Problem statement:
Retype only the lines that run from the top of the material below to the line bearing "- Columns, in", inclusive, and keep the pictures out.
┏━━
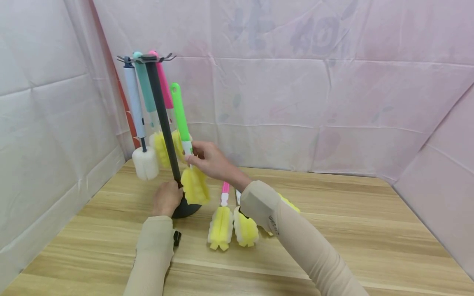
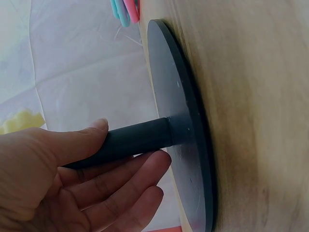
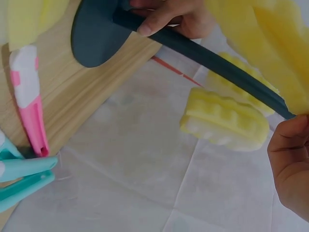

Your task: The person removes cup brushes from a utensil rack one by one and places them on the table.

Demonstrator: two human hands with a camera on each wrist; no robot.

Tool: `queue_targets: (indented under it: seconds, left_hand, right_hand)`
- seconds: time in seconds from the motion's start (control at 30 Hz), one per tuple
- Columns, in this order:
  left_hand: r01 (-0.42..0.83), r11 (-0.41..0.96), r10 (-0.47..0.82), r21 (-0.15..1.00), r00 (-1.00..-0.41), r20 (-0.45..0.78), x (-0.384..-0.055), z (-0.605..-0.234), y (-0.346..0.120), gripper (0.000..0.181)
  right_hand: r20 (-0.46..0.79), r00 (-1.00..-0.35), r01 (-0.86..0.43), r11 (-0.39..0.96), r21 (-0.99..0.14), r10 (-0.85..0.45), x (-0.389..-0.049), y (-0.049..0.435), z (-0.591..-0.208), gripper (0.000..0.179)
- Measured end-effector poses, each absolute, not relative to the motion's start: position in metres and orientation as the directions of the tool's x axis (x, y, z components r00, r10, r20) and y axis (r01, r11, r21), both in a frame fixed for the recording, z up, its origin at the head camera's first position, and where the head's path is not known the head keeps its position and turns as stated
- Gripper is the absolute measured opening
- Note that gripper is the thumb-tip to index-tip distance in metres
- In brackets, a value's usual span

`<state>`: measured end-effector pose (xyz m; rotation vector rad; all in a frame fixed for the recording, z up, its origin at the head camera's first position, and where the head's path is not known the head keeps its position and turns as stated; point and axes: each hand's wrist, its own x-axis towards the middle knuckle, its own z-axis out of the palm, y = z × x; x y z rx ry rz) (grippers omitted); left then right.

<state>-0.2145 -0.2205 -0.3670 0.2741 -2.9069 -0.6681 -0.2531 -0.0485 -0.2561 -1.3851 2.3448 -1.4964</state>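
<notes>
Green-handled brush (image 1: 180, 113) upright beside rack pole (image 1: 163, 123), 10 o'clock on table (image 1: 333, 213). R hand (image 1: 211, 160) pinches its neck; L hand (image 1: 166, 199) wraps pole near base (image 2: 188, 145). Step, by look: hanging. Next: lift handle tip to top hook (image 1: 168, 56).

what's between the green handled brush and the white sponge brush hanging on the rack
In the head view, the rack's dark pole and a hanging yellow sponge lie between the green-handled brush and the white sponge brush.
</notes>
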Motion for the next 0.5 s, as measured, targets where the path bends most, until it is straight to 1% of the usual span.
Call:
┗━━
Exercise answer:
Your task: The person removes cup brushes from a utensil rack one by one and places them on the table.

Demonstrator: two human hands with a camera on each wrist; no robot.

Tool: `queue_targets: (indented under it: seconds, left_hand, right_hand)`
- seconds: time in seconds from the motion's start (control at 30 Hz), one per tuple
- Columns, in this order:

This output has been given in full.